Exercise instructions | Transcribe the listing below from its opening line up to and including the line that contains "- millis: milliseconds"; reproduce nothing else.

Data extract |
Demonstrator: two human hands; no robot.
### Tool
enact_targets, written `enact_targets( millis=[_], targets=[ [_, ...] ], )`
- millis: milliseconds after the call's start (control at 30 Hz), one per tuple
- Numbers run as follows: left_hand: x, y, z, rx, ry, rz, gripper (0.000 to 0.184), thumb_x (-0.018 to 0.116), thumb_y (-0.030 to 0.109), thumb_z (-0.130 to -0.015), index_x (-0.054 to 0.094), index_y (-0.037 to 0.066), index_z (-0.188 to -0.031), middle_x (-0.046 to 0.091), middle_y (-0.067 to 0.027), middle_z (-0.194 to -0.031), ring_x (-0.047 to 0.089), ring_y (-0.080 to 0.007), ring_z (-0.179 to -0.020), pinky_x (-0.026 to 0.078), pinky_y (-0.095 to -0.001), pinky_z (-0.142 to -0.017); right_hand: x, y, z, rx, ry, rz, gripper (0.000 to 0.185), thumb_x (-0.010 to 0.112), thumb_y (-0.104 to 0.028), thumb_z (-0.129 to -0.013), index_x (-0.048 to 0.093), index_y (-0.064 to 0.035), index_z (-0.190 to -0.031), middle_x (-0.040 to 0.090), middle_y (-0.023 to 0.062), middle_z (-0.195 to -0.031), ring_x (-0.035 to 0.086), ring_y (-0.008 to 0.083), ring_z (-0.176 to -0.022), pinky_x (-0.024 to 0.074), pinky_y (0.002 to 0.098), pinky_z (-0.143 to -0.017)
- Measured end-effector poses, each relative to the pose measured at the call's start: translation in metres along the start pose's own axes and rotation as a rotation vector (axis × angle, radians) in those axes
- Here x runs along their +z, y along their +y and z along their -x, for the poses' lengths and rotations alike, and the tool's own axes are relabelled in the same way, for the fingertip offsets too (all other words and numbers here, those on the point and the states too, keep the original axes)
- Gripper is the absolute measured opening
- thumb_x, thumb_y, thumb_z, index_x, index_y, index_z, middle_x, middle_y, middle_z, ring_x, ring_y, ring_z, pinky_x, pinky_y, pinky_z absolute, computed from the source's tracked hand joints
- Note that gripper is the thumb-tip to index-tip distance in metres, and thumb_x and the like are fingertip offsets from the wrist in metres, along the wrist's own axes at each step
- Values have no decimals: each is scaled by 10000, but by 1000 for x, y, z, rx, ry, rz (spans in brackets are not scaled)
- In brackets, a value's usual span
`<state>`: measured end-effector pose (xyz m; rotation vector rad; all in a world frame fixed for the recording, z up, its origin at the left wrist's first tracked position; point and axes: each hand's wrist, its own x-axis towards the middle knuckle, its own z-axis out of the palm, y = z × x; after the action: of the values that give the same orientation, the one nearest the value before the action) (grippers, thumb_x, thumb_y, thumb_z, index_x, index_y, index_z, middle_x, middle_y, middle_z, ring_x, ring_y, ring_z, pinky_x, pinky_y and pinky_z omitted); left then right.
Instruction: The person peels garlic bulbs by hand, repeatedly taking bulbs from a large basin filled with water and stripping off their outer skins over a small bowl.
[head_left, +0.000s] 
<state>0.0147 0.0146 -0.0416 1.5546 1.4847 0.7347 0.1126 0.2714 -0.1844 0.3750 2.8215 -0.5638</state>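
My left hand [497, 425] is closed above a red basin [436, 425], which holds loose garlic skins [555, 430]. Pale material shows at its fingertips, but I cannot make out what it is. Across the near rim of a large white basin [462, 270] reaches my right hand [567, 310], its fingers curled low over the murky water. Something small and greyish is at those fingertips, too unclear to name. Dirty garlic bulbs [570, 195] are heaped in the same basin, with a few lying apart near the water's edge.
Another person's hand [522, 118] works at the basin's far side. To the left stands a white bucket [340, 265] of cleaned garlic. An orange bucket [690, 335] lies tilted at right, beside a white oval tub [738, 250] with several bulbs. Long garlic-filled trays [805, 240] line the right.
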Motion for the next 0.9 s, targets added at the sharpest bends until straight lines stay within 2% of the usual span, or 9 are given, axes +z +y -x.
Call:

Result for this exercise |
Demonstrator: two human hands; no robot.
### Tool
enact_targets, written `enact_targets( millis=[_], targets=[ [_, ...] ], )`
- millis: milliseconds after the call's start (control at 30 Hz), one per tuple

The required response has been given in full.